── Material shown

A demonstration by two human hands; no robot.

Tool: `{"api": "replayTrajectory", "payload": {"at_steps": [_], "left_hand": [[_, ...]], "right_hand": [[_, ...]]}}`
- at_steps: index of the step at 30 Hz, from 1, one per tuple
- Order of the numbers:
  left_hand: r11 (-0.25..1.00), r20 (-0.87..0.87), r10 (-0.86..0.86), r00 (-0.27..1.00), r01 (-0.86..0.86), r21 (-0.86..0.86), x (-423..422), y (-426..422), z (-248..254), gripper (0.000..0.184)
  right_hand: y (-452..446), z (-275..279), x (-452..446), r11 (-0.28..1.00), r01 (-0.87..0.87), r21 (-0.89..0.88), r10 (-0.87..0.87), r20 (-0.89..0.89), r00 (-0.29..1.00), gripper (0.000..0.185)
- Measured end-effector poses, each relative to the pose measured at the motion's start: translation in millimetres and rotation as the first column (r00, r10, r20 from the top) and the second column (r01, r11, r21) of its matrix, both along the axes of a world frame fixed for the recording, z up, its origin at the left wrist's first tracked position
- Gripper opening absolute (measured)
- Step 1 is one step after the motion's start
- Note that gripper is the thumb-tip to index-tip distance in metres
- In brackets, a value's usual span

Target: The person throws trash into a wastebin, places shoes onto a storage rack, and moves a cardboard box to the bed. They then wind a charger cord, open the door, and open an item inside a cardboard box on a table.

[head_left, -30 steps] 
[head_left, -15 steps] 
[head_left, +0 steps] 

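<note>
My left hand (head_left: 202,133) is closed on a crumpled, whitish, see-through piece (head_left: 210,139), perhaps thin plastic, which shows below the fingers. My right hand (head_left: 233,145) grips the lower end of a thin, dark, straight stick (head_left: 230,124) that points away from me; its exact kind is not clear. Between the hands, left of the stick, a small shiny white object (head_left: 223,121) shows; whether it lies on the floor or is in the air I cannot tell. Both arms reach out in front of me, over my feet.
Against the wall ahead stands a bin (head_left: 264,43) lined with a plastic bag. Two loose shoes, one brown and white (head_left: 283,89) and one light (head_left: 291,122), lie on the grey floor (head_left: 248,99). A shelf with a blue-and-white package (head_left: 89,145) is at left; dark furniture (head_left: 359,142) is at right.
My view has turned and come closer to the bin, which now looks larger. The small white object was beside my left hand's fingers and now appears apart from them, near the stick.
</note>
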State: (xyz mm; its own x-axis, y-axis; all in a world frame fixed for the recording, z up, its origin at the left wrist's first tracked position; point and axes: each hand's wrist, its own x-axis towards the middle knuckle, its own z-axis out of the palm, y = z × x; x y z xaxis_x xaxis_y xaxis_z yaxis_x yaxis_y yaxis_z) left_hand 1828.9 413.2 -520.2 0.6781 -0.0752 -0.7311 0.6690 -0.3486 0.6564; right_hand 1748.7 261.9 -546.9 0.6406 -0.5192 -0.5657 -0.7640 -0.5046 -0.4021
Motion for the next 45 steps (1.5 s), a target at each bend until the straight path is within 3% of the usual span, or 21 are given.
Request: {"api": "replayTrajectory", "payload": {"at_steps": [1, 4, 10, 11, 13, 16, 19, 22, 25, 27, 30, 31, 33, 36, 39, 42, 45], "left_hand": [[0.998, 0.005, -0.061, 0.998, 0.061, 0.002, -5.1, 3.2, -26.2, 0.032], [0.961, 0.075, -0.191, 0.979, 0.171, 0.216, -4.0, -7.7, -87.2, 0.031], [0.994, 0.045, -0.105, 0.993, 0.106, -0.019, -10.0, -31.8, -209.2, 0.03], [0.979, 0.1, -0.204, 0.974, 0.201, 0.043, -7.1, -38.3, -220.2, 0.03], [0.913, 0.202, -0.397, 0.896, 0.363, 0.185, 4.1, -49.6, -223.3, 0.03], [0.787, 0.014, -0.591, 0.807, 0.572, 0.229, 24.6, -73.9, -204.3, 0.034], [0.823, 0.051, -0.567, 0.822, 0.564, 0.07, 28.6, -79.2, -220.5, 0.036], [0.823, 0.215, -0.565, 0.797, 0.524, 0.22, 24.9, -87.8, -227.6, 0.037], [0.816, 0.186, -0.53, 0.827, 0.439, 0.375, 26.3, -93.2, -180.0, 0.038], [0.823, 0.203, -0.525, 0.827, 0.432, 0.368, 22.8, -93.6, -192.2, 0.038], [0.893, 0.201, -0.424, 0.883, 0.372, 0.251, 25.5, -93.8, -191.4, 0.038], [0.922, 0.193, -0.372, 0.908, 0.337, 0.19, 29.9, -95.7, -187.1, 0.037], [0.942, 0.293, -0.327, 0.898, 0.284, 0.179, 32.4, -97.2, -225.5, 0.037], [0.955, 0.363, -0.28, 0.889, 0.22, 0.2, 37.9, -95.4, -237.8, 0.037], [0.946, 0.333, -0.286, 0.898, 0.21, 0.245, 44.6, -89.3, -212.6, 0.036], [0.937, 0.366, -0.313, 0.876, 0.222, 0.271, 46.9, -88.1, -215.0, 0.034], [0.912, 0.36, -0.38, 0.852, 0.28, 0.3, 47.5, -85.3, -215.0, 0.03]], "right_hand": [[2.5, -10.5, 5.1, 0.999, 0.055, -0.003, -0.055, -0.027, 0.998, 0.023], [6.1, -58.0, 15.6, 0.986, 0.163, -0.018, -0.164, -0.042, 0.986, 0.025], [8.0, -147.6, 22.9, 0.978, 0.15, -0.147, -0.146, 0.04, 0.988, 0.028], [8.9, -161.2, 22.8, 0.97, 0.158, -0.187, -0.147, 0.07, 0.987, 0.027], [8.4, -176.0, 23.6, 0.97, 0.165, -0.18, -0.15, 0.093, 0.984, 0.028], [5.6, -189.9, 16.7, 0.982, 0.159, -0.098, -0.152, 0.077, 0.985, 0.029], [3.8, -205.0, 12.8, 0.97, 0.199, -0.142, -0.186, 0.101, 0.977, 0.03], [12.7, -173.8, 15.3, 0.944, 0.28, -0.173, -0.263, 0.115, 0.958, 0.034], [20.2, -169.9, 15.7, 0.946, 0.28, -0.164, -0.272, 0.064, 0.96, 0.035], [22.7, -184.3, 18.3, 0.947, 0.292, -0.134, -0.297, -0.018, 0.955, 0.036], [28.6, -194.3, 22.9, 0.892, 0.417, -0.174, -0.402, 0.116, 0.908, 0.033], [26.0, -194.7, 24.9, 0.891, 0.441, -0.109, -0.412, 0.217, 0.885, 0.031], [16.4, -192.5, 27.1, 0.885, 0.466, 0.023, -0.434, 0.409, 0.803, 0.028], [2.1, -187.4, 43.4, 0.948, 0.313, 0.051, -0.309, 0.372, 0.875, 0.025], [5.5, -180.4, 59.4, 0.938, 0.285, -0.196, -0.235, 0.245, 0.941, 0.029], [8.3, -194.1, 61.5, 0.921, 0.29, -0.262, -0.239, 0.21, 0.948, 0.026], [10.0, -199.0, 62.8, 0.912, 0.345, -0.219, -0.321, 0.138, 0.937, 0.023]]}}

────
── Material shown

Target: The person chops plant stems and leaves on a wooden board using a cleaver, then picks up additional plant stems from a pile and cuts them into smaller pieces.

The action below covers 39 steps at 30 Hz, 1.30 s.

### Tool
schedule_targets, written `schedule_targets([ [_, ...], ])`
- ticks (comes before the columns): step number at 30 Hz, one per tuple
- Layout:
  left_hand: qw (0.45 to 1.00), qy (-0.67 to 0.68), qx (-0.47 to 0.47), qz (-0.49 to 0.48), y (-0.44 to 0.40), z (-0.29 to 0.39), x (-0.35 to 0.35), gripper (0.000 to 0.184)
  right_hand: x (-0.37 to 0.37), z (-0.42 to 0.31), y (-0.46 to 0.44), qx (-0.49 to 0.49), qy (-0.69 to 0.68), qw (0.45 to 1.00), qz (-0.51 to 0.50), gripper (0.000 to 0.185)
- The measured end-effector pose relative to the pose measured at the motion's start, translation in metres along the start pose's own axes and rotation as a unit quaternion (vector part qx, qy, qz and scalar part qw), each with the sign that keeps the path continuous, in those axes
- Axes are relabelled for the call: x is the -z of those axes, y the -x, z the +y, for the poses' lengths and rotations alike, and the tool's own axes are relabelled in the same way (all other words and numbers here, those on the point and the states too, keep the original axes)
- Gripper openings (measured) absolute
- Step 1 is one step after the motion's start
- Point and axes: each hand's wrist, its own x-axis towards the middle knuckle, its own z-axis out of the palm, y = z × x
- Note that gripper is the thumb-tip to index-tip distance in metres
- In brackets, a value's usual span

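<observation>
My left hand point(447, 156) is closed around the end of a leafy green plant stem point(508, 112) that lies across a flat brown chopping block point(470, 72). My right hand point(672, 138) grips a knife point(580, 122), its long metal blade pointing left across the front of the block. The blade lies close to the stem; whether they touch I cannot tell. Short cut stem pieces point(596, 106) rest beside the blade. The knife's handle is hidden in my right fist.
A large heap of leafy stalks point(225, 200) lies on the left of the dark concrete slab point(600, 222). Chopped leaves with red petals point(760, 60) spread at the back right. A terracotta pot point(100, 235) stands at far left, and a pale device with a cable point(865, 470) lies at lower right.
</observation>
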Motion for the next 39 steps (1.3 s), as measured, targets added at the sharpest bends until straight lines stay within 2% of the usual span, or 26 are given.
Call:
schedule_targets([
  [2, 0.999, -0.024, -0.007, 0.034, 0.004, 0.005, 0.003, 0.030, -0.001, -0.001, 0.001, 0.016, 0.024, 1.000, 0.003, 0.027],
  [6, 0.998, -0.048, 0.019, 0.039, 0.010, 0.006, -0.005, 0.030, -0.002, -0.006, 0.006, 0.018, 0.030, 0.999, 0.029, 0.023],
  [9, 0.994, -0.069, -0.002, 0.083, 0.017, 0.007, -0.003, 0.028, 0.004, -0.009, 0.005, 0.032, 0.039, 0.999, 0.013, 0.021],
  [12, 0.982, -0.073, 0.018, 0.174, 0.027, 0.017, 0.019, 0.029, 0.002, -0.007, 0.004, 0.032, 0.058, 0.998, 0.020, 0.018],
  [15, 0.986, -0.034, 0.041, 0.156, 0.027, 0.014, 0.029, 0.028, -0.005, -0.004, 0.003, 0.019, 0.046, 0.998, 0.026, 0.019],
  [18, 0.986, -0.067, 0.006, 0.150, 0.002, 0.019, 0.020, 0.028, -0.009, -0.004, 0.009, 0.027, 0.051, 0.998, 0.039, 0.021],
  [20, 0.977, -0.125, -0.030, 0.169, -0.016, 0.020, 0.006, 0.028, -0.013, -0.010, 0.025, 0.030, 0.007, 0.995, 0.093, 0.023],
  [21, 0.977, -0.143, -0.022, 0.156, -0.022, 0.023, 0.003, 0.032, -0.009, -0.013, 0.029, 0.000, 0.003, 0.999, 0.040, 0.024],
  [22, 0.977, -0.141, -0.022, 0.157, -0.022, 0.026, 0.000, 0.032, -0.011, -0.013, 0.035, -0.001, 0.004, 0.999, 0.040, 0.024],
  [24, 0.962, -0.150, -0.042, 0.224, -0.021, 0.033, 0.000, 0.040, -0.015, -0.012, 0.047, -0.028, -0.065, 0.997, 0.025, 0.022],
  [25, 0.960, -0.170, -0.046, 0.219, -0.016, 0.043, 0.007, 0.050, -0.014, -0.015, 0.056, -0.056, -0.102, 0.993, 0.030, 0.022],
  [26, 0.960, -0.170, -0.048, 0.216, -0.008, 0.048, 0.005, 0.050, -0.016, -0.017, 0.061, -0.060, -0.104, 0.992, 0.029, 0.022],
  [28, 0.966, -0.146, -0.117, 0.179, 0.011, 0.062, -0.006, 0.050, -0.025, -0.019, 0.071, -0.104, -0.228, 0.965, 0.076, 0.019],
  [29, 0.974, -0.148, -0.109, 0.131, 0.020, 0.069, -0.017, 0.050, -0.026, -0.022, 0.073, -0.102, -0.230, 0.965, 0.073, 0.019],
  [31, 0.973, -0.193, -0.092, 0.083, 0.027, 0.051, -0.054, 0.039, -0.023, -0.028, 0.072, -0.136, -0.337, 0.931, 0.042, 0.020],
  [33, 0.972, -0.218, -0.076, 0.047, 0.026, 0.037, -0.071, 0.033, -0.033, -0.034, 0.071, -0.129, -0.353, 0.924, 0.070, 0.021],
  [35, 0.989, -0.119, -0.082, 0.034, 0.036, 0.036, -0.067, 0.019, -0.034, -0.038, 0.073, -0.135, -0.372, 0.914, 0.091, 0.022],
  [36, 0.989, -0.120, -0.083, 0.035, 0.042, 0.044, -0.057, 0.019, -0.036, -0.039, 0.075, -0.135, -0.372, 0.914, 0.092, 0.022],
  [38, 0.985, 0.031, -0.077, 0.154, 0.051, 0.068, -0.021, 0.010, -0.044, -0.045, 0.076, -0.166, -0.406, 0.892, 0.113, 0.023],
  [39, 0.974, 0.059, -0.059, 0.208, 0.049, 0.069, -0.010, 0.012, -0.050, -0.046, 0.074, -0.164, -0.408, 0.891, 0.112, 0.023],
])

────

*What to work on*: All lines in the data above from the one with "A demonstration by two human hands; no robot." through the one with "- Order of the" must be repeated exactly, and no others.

*Written response*:
A demonstration by two human hands; no robot.

Tool: `{"api": "replayTrajectory", "payload": {"at_steps": [_], "left_hand": [[_, ...]], "right_hand": [[_, ...]]}}`
- at_steps: index of the step at 30 Hz, from 1, one per tuple
- Order of the numbers:

No additional response is required.